▶ **Assigned task**
Starting at the first line and ending at the last, reproduce the records below exactly.

▶ **Provided records**
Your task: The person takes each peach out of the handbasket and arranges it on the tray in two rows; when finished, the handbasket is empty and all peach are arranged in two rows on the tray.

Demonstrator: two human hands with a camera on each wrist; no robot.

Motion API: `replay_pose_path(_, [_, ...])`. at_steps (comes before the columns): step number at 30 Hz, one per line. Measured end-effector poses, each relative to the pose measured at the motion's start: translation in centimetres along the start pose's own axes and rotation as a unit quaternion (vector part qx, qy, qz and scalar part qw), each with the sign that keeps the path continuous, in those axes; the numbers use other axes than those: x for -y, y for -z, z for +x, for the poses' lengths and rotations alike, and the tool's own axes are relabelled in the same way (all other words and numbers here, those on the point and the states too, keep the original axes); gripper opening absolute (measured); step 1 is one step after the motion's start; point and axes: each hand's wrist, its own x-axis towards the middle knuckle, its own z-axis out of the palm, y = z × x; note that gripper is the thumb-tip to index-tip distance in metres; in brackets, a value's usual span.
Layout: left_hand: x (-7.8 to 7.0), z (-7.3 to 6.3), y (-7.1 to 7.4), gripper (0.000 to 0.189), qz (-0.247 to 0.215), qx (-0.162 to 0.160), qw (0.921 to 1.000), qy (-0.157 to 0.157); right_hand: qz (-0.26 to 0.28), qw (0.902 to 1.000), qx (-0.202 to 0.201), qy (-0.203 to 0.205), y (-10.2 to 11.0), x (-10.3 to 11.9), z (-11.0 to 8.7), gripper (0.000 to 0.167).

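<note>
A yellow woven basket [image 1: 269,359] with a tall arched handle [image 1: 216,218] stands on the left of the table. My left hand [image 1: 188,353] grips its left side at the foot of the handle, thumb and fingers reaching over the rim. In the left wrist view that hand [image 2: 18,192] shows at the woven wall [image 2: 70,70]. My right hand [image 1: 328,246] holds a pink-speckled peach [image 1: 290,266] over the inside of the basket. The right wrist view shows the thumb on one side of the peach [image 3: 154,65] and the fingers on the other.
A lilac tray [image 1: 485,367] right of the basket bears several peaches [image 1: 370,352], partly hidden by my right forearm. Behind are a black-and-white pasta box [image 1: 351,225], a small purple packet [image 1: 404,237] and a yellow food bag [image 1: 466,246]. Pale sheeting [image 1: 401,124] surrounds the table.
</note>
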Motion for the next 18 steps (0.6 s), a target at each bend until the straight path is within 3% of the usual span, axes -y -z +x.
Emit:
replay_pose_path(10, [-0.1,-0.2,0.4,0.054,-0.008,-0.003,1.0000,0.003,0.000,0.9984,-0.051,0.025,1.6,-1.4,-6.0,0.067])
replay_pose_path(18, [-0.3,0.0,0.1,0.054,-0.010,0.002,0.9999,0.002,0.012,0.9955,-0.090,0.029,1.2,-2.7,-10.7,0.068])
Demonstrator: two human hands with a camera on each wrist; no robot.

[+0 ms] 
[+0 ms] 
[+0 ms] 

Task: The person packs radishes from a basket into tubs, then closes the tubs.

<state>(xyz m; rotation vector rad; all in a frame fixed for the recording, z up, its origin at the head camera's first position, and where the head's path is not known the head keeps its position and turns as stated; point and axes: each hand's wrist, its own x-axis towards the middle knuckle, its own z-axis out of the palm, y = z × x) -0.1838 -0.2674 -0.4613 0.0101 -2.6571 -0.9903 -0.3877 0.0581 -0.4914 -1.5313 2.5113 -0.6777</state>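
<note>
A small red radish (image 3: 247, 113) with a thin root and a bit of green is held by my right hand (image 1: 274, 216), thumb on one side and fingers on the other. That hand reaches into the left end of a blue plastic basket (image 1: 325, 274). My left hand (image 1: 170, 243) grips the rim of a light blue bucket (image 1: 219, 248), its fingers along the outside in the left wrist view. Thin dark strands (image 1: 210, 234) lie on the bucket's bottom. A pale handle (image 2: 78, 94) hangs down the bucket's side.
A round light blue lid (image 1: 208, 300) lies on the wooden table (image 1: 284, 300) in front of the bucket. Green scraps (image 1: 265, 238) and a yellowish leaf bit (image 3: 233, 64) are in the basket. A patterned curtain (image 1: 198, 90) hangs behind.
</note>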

▶ **Your response**
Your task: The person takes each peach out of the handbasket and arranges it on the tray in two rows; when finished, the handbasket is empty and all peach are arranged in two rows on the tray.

Demonstrator: two human hands with a camera on each wrist; no robot.

Motion API: `replay_pose_path(_, [_, ...])`. at_steps (comes before the columns): step number at 30 Hz, one per line. Measured end-effector poses, each relative to the pose measured at the motion's start: translation in centimetres along the start pose's own axes and rotation as a unit quaternion (vector part qx, qy, qz and scalar part qw), each with the sign that keeps the path continuous, in those axes; the numbers use other axes than those: x for -y, y for -z, z for +x, for the poses' lengths and rotations alike, and the tool's own axes are relabelled in the same way (all other words and numbers here, those on the point and the states too, keep the original axes); gripper opening absolute (measured); step 1 is one step after the motion's start; point and axes: each hand's wrist, its own x-axis towards the middle knuckle, its own z-axis out of the palm, y = z × x; note that gripper is the thumb-tip to index-tip distance in metres; in brackets, a value's usual span.
Layout: left_hand: x (-7.8 to 7.0), z (-7.3 to 6.3), y (-7.1 to 7.4), gripper (0.000 to 0.189), qz (-0.247 to 0.215), qx (-0.162 to 0.160), qw (0.921 to 1.000), qy (-0.157 to 0.157); right_hand: qz (-0.26 to 0.28), qw (0.902 to 1.000), qx (-0.202 to 0.201), qy (-0.203 to 0.205), y (-10.2 to 11.0), x (-10.3 to 11.9), z (-11.0 to 8.7), gripper (0.000 to 0.167).

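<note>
A yellow woven basket [image 1: 269,359] with a tall arched handle [image 1: 216,218] stands on the left of the table. My left hand [image 1: 188,353] grips its left side at the foot of the handle, thumb and fingers reaching over the rim. In the left wrist view that hand [image 2: 18,192] shows at the woven wall [image 2: 70,70]. My right hand [image 1: 328,246] holds a pink-speckled peach [image 1: 290,266] over the inside of the basket. The right wrist view shows the thumb on one side of the peach [image 3: 154,65] and the fingers on the other.
A lilac tray [image 1: 485,367] right of the basket bears several peaches [image 1: 370,352], partly hidden by my right forearm. Behind are a black-and-white pasta box [image 1: 351,225], a small purple packet [image 1: 404,237] and a yellow food bag [image 1: 466,246]. Pale sheeting [image 1: 401,124] surrounds the table.
</note>
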Motion for the next 18 steps (0.6 s), a target at each bend until the straight path is within 3% of the usual span, axes -y -z +x.
Emit:
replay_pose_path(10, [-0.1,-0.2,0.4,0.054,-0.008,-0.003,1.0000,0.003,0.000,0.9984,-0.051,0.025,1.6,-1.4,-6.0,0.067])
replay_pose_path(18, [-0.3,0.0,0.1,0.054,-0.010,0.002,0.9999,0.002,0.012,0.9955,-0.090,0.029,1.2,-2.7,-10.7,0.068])
Demonstrator: two human hands with a camera on each wrist; no robot.

[+0 ms] 
[+0 ms] 
[+0 ms] 

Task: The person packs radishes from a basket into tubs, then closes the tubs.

<state>(xyz m; rotation vector rad; all in a frame fixed for the recording, z up, its origin at the head camera's first position, and where the head's path is not known the head keeps its position and turns as stated; point and axes: each hand's wrist, its own x-axis towards the middle knuckle, its own z-axis out of the palm, y = z × x) -0.1838 -0.2674 -0.4613 0.0101 -2.6571 -0.9903 -0.3877 0.0581 -0.4914 -1.5313 2.5113 -0.6777</state>
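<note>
A small red radish (image 3: 247, 113) with a thin root and a bit of green is held by my right hand (image 1: 274, 216), thumb on one side and fingers on the other. That hand reaches into the left end of a blue plastic basket (image 1: 325, 274). My left hand (image 1: 170, 243) grips the rim of a light blue bucket (image 1: 219, 248), its fingers along the outside in the left wrist view. Thin dark strands (image 1: 210, 234) lie on the bucket's bottom. A pale handle (image 2: 78, 94) hangs down the bucket's side.
A round light blue lid (image 1: 208, 300) lies on the wooden table (image 1: 284, 300) in front of the bucket. Green scraps (image 1: 265, 238) and a yellowish leaf bit (image 3: 233, 64) are in the basket. A patterned curtain (image 1: 198, 90) hangs behind.
</note>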

No part of the exercise remains unanswered.